• What you should do
What lines below contain the string "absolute"? List them all.
[Stored data — start]
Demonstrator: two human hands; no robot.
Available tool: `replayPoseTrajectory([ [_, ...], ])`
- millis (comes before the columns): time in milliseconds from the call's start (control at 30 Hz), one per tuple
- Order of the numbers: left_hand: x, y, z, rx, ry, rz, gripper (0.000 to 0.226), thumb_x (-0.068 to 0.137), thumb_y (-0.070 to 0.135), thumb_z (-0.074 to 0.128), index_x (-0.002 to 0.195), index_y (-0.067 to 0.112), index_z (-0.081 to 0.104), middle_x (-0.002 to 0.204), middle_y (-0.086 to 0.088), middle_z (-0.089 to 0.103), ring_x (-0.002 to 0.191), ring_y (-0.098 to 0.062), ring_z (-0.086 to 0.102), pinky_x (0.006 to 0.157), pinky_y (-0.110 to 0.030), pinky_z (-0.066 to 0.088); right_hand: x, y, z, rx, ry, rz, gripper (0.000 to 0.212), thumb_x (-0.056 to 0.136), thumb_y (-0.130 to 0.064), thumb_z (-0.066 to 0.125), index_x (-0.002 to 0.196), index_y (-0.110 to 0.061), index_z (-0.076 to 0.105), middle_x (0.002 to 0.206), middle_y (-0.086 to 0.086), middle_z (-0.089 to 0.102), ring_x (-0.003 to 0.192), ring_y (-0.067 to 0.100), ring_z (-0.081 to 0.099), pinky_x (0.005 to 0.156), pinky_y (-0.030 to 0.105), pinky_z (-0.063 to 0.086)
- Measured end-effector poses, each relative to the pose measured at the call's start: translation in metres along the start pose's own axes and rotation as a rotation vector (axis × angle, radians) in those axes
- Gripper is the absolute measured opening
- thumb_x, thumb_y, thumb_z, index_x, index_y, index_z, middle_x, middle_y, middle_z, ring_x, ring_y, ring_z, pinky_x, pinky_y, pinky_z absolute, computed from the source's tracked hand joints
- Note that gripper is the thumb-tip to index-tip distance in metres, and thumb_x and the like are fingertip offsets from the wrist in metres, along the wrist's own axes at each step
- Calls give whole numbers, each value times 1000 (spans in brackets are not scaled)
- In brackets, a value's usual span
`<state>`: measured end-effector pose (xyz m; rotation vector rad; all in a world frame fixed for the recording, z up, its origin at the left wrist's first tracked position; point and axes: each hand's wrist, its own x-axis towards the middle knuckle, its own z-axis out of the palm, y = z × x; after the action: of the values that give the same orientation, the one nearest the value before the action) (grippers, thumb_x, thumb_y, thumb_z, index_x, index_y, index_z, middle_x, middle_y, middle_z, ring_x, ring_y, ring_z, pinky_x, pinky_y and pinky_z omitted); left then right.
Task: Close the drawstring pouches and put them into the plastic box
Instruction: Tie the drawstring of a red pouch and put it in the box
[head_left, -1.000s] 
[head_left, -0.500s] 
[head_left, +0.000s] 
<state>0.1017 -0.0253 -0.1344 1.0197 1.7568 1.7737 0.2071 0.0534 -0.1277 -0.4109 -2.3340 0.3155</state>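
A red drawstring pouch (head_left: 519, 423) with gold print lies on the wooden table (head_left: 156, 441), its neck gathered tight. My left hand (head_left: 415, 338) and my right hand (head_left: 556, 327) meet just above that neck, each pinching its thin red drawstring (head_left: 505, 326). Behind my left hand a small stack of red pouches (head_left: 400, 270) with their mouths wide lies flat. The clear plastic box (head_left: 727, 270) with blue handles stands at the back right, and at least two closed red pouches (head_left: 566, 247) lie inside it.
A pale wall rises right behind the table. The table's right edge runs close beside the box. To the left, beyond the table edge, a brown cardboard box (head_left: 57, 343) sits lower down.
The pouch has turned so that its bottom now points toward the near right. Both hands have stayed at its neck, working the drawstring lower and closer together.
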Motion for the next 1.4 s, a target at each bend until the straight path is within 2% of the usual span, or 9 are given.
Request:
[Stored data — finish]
• Answer box
- Gripper is the absolute measured opening
- thumb_x, thumb_y, thumb_z, index_x, index_y, index_z, middle_x, middle_y, middle_z, ring_x, ring_y, ring_z, pinky_x, pinky_y, pinky_z absolute, computed from the source's tracked hand joints

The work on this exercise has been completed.